- [GOAL OF THE EXERCISE]:
The records appear below. Set down exactly each line from the one that contains "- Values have" through the last, both included.

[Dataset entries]
%%

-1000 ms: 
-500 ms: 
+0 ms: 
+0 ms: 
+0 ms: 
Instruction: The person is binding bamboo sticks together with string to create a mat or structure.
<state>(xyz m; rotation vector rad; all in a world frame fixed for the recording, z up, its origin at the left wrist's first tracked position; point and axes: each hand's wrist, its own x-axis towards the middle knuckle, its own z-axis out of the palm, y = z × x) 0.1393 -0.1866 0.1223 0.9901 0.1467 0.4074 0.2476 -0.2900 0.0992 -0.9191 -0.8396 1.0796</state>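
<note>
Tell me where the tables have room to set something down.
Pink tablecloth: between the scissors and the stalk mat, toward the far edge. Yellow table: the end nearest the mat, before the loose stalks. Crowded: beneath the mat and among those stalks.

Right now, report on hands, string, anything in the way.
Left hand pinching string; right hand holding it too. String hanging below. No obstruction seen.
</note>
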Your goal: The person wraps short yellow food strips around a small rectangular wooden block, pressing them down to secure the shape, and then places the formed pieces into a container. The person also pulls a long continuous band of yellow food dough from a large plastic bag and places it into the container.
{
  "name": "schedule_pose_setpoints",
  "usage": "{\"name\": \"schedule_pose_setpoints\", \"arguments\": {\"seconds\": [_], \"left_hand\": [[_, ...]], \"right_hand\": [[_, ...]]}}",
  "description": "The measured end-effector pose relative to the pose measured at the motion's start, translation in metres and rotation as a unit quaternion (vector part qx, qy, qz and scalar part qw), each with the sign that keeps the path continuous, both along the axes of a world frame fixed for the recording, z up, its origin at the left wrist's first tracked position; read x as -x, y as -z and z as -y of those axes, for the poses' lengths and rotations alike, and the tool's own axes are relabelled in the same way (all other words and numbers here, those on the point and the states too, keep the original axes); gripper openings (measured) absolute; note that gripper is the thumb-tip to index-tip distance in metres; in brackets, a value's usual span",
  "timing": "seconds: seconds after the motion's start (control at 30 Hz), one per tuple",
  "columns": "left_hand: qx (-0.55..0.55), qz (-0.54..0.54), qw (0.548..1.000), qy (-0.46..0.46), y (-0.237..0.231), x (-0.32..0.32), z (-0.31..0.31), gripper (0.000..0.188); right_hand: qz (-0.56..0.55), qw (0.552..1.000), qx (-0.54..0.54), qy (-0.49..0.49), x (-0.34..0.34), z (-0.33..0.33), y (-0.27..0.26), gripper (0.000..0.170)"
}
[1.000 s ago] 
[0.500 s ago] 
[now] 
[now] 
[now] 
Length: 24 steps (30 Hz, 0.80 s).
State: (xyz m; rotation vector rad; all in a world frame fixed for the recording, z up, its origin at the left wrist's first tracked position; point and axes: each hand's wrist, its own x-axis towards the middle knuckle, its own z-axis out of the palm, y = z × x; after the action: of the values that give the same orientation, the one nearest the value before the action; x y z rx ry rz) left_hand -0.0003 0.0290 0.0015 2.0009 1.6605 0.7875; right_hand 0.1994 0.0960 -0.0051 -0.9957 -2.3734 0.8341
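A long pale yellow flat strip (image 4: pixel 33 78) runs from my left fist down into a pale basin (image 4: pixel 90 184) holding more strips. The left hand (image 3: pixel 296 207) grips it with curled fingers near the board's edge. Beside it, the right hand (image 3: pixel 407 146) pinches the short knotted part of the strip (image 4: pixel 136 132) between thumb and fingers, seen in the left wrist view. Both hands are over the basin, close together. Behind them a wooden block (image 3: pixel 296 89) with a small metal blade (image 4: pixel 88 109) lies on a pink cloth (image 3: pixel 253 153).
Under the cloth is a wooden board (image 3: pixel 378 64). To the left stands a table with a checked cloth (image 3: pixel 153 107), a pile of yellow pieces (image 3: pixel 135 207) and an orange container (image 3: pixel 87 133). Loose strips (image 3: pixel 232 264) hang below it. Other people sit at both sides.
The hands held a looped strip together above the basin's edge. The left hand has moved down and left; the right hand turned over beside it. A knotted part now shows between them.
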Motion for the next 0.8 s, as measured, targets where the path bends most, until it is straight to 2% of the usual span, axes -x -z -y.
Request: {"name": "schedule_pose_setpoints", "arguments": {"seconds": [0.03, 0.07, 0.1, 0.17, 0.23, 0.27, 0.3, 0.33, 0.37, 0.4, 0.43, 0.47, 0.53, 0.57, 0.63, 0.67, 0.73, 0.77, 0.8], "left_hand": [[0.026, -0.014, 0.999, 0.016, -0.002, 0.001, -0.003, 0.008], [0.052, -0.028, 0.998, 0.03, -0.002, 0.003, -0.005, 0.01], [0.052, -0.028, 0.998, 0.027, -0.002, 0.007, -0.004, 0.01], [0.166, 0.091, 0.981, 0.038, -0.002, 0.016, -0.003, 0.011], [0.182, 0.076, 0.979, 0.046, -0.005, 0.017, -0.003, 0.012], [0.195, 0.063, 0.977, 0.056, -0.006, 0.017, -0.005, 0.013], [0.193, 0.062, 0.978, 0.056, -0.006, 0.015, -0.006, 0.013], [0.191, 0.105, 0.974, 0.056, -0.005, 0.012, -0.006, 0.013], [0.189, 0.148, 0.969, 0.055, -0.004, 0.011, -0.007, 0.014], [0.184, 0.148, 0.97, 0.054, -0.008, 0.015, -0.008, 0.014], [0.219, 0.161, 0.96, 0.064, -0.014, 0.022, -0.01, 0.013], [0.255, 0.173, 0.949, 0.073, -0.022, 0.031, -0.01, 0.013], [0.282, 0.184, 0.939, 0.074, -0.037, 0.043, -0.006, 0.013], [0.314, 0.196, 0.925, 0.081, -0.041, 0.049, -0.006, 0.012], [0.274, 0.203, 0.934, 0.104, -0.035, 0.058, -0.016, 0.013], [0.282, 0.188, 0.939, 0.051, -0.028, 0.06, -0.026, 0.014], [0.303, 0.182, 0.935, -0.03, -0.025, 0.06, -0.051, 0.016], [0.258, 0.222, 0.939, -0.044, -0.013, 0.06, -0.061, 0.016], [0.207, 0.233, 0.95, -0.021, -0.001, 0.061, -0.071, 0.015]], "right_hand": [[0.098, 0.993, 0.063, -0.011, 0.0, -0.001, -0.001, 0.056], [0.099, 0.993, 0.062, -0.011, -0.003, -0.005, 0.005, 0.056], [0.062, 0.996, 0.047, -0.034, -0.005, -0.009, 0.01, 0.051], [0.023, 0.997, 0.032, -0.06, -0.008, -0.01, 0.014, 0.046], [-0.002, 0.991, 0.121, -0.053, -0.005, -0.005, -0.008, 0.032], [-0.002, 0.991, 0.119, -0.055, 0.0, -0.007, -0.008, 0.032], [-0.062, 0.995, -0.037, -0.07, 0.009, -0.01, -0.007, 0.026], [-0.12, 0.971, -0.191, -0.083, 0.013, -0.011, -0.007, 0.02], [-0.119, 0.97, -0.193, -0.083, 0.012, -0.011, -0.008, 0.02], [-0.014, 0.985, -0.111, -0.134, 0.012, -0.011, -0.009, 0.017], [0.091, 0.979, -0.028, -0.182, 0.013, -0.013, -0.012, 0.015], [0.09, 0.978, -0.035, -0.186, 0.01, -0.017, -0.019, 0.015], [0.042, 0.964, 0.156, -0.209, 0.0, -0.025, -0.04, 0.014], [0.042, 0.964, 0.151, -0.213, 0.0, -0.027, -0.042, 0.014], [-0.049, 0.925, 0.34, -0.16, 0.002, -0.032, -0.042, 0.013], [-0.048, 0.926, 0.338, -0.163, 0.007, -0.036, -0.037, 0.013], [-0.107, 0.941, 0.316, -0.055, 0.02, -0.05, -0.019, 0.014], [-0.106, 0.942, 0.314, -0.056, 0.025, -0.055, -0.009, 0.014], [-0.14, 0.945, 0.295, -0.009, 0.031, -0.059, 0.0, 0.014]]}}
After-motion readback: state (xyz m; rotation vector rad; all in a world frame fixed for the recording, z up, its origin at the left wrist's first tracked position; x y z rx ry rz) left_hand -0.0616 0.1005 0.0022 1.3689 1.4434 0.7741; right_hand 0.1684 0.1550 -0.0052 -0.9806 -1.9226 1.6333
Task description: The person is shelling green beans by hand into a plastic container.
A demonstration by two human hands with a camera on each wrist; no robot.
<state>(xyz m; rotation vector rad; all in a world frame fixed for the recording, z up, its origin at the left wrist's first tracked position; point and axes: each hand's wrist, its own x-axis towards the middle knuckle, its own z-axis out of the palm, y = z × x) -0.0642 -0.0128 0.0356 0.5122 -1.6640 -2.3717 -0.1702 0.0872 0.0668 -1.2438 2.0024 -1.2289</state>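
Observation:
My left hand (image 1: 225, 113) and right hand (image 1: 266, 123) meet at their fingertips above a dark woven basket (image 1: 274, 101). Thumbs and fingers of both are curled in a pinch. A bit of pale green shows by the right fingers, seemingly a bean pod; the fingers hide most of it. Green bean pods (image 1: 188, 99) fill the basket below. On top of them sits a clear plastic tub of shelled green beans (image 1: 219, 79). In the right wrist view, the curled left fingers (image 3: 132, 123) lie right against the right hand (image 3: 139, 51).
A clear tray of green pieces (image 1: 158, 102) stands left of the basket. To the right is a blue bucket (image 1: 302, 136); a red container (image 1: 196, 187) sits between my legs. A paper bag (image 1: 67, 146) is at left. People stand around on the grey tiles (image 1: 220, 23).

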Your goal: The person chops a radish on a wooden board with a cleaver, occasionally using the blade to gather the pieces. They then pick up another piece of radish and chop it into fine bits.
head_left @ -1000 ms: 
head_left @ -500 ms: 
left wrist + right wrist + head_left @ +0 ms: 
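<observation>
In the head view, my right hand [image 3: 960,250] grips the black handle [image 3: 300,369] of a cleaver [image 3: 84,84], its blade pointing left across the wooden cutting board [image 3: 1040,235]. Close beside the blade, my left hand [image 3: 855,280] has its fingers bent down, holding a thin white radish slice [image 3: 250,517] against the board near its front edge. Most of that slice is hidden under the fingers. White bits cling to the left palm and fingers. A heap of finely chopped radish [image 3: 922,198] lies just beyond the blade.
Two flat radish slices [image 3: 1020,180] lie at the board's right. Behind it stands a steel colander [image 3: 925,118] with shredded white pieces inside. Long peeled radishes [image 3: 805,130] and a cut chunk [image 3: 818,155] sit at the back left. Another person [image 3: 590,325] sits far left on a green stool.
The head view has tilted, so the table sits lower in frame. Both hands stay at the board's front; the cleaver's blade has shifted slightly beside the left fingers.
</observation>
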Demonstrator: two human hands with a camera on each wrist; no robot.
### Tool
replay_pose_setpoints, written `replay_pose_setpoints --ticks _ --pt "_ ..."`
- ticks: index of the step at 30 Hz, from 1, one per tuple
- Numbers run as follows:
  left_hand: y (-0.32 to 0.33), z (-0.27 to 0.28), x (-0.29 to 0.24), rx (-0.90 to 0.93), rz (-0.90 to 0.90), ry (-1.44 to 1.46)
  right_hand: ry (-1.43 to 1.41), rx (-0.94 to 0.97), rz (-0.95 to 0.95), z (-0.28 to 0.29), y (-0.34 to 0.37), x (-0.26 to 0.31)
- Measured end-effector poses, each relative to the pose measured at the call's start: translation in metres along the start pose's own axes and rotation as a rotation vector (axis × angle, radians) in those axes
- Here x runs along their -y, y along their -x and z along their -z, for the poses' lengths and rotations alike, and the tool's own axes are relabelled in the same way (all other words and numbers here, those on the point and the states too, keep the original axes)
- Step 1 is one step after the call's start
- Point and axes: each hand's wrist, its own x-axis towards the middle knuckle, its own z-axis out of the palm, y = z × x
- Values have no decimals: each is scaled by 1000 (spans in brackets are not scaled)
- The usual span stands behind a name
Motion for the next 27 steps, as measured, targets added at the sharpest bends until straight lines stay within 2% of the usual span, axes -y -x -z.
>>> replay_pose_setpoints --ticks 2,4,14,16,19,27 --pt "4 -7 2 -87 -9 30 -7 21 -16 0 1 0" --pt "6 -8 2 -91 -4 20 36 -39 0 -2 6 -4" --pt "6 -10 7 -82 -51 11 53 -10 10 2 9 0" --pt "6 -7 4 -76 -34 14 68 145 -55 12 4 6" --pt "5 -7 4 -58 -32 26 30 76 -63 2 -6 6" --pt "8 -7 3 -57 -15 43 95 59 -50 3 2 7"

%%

- [ANSWER FOR THE TASK]:
- Values have no decimals: each is scaled by 1000 (spans in brackets are not scaled)
- The usual span stands behind a name
Motion for the next 27 steps, as measured, targets added at the sharpest bends until straight lines stay within 2% of the usual span, axes -y -x -z.
>>> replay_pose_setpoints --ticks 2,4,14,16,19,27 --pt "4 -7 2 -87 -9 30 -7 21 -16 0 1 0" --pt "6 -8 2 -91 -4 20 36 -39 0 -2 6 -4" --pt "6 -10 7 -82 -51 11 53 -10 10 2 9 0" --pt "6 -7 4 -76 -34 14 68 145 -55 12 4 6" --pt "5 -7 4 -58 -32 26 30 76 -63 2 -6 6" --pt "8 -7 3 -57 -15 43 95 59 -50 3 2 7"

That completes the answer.